__The problem__. Retype all the data word for word.

━━━━━━━━━━━━━━━━

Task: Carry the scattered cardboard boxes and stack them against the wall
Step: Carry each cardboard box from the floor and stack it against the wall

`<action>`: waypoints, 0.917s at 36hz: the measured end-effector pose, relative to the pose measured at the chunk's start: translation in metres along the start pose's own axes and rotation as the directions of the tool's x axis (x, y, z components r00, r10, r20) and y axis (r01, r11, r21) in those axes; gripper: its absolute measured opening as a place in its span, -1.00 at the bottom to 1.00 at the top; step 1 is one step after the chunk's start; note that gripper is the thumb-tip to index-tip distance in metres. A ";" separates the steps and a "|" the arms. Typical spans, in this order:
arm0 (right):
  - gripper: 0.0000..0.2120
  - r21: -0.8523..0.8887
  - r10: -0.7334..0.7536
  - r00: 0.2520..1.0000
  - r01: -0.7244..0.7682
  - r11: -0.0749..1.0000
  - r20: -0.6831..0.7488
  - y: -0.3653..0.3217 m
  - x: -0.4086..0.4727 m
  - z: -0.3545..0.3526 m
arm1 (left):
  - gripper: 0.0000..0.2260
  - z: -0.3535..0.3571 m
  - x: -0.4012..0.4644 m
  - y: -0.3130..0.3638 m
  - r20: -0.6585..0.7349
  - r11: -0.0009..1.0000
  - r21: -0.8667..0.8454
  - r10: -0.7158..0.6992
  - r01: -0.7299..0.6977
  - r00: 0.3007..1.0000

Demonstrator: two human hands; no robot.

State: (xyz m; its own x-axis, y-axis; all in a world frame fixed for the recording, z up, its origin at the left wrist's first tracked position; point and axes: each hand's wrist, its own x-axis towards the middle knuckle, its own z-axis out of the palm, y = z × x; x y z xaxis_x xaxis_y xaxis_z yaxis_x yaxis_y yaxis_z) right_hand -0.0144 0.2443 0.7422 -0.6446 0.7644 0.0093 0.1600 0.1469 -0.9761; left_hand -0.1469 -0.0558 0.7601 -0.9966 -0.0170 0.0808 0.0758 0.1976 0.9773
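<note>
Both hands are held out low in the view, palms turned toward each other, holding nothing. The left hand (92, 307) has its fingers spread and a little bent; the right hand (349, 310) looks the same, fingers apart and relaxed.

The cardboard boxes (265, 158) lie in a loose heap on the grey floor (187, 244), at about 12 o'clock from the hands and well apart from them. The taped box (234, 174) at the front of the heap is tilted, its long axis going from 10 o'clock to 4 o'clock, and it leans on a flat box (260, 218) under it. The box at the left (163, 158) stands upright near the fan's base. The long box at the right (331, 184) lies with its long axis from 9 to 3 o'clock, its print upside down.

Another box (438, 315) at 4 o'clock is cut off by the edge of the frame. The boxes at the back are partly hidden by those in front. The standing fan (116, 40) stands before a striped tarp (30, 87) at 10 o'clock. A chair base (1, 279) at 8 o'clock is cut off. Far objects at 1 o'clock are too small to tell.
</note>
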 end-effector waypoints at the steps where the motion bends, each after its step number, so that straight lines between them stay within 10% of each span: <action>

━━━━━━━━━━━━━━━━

__Problem solution__.
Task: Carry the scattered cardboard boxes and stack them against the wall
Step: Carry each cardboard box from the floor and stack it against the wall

`<action>`: waypoints, 0.917s at 36hz: the measured end-effector pose, relative to the pose measured at the chunk's start: translation in metres along the start pose's own axes and rotation as the directions of the tool's x axis (x, y, z components r00, r10, r20) and y axis (r01, r11, r21) in those axes; gripper: its absolute measured opening as a place in its span, -1.00 at the bottom to 1.00 at the top; step 1 is one step after the chunk's start; note that gripper is the thumb-tip to index-tip distance in metres. A ";" separates the steps and a "|" the arms. Typical spans, in this order:
arm0 (right):
  - gripper: 0.0000..0.2120
  - r21: -0.8523..0.8887
  - r10: -0.7334..0.7536
  - r00: 0.2520..1.0000
  - r01: -0.7244..0.7682
  - r11: -0.0749..1.0000
  - r20: -0.6831..0.7488
  - y: -0.3653..0.3217 m
  - x: -0.4086..0.4727 m
  - z: -0.3545..0.3526 m
arm1 (left):
  - gripper: 0.0000..0.2260
  - z: -0.3535..0.3571 m
  - x: -0.4012..0.4644 m
  - y: -0.3130..0.3638 m
  - r20: -0.6585..0.7349
  - r11: -0.0009..1.0000
  - r21: -0.8667..0.8454
  - r10: -0.7158..0.6992
  - r01: -0.7299..0.6977
  - r00: 0.3007..1.0000

Demonstrator: two human hands; no robot.

State: (xyz m; its own x-axis, y-axis; all in a world frame fixed for the recording, z up, its origin at the left wrist's first tracked position; point and axes: each hand's wrist, its own x-axis towards the middle knuckle, its own z-axis out of the palm, y = z × x; x y z xaxis_x xaxis_y xaxis_z yaxis_x yaxis_y yaxis_z) right_hand -0.0144 0.2443 0.7422 -0.6446 0.7644 0.0093 0.1600 0.1469 -0.9761; left_hand -0.1469 -0.0558 0.7601 -0.9966 -0.0170 0.0808 0.0758 0.1976 0.9773
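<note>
Both hands are held out low in the view, palms turned toward each other, holding nothing. The left hand (92, 307) has its fingers spread and a little bent; the right hand (349, 310) looks the same, fingers apart and relaxed.

The cardboard boxes (265, 158) lie in a loose heap on the grey floor (187, 244), at about 12 o'clock from the hands and well apart from them. The taped box (234, 174) at the front of the heap is tilted, its long axis going from 10 o'clock to 4 o'clock, and it leans on a flat box (260, 218) under it. The box at the left (163, 158) stands upright near the fan's base. The long box at the right (331, 184) lies with its long axis from 9 to 3 o'clock, its print upside down.

Another box (438, 315) at 4 o'clock is cut off by the edge of the frame. The boxes at the back are partly hidden by those in front. The standing fan (116, 40) stands before a striped tarp (30, 87) at 10 o'clock. A chair base (1, 279) at 8 o'clock is cut off. Far objects at 1 o'clock are too small to tell.
</note>
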 end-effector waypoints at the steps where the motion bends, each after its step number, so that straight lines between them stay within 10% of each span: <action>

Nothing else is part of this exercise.